Sarah Cutshall | Visual Editor
Outside the doors of the upstairs chapel in the Tree of Life Synagogue is a glass case containing a Torah scroll rescued from Czechoslovakia sometime during the Holocaust. Judah Samet, a fixture at the synagogue, survived the Holocaust as a young child — his family escaped death in the Bergen-Belsen concentration camp.
Both Samet and the Torah scroll were witnesses to the most depraved, devastating act in history and, years later, on Oct. 27, 2018, they would again witness the unrelenting force of the longest hatred. Only this time it was not in Europe, but in a synagogue in the neighborhood of Squirrel Hill where an active shooter yelled, “All Jews must die,” as he massacred 11 of my fellow congregants.
Tree of Life*Or L’Simcha is my family’s synagogue. We joined in 2016, after I had spent my whole life going to Rodef Shalom, which is where our congregation has been relocated as a result of the shooting.
Just a few months before the attack, my little sister was bat-mitzvahed in the very sanctuary that saw the worst of the bloodshed.
The fateful Shabbat morning was disorienting and surreal, though I wasn’t there. I was home in my bed sleeping while the rest of my family was downstairs in the living room watching the news without even a clue as to what would soon appear on the screen.
As soon as the aerial shots of our synagogue on a dreary fall morning in Pittsburgh emerged, my older sister frantically raced up the stairs and woke me up saying, “There’s a shooting at Tree of Life.”
Sunday marked one year since the deadliest anti-Semitic attack in the history of the United States — what Mayor Bill Peduto would call the “darkest day of Pittsburgh’s history.”
While it was likely the most tragic incident in the City’s history, it was merely another chapter in ours.
Understanding anti-Semitism is as integral to Jewish identity as lighting the Sabbath candles or teaching children Hebrew prayers. Every year on Passover we read the Haggadah, which chronicles the Jewish Exodus from slavery in Egypt. “In every generation they rise up to destroy us,” the Haggadah says.

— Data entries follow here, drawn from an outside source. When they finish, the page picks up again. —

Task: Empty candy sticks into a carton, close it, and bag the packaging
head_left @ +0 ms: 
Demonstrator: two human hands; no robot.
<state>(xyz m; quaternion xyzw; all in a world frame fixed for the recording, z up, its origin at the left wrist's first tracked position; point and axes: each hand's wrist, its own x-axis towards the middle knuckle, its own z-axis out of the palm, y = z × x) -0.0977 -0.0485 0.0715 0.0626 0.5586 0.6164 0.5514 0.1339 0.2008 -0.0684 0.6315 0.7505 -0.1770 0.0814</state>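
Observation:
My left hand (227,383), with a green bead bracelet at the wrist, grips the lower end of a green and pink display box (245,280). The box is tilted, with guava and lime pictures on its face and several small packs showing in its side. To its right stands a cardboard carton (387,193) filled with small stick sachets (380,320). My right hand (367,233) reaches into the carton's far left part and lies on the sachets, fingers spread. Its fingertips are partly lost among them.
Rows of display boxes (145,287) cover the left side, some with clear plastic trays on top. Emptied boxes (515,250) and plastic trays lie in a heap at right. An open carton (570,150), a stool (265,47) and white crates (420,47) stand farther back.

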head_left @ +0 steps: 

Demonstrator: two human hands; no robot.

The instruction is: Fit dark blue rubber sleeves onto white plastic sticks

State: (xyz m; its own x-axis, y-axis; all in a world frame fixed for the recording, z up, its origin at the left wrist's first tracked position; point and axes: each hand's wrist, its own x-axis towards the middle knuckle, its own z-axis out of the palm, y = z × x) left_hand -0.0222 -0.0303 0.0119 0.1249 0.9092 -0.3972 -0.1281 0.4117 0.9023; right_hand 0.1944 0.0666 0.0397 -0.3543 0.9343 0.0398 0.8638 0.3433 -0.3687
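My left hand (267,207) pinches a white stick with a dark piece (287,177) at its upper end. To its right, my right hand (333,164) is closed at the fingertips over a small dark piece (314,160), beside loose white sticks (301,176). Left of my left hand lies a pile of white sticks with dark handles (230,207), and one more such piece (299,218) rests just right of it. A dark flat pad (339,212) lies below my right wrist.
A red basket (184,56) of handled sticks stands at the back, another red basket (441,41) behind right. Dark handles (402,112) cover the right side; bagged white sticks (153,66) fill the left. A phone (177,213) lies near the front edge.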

But in every generation “they” have failed. The fiercest of history’s empires who sought our extermination are in ruins today, But Jews, on the other hand, are still here speaking the same language, practicing the same religion and living in the same land as they did 3,500 years ago.
Out of the ashes of Europe with six million of our brothers and sisters viciously murdered, we didn’t wallow in despair, we fought and died for independence in our ancestral homeland in Israel and we got it. And should the opportunity arise, there are those ready and willing to do everything in their power to take it away from us.
It is our resilience that has sustained us through centuries of persecution, and it has sustained us in the past year in the aftermath of the shooting.
Rabbi Hazzan Jeffrey Myers — my rabbi — is the face of that resilience. He saved four congregants in the sanctuary, then got them to escape through the back door before barricading himself in the bathroom as he stayed on the line with 911.
The responsibility of being the voice of such a historic calamity was thrust upon him with no time to react. With the eyes of the nation on him, he demonstrated the compassion and wisdom of Judaism, and what basic human decency looks like. He has handled every moment of it with the utmost class.
He has resolved that the fight against hatred begins with us and our language. In fact, he has even decided to eliminate the word “hate” from his vocabulary, calling it the H-word.
In an article featured in Time, he writes, “H speech frequently leads to violence, as it did in Pittsburgh and, alas, other places … If you don’t like something, I urge you not to say ‘I ‘H’ it.’ Rather, say: ‘I don’t like it.’ This simple act is necessary to restore civil discourse to our society, buffeted as it has increasingly been by too much uncivil discourse.”
He has become America’s Rabbi.
The first Shabbat following the shooting took place at Beth Shalom congregation, where more than a thousand people of all backgrounds came in support of our community. At one point during the service we sang “Hatikvah,” the Israeli national anthem which translates to “The Hope.”
Never before in my life did I ever feel more connected to world Jewry than I did at the moment. Listening to the beautiful Hebrew words echo all throughout the sanctuary while a family wrapped themselves in an Israeli flag overwhelmed me with pride and made me think about what a gift it is to be Jewish, to belong to such a people.
The 11 beautiful souls taken from us that day — Joyce Fienberg, Richard Gottfried, Rose Malinger, Jerry Rabinowitz, Cecil Rosenthal, David Rosenthal, Bernice Simon, Sylvan Simon, Daniel Stein and Melvin Wax — had that feeling every time they entered the synagogue for religious services. They were guardians of the faith — entirely dedicated to their religion and preserving this ancient and storied tradition — and they died for it.
And just as they died for it, we must live for it and never take it for granted. We are links in a miraculous chain and in the City of Pittsburgh, one year later, it is as strong as ever.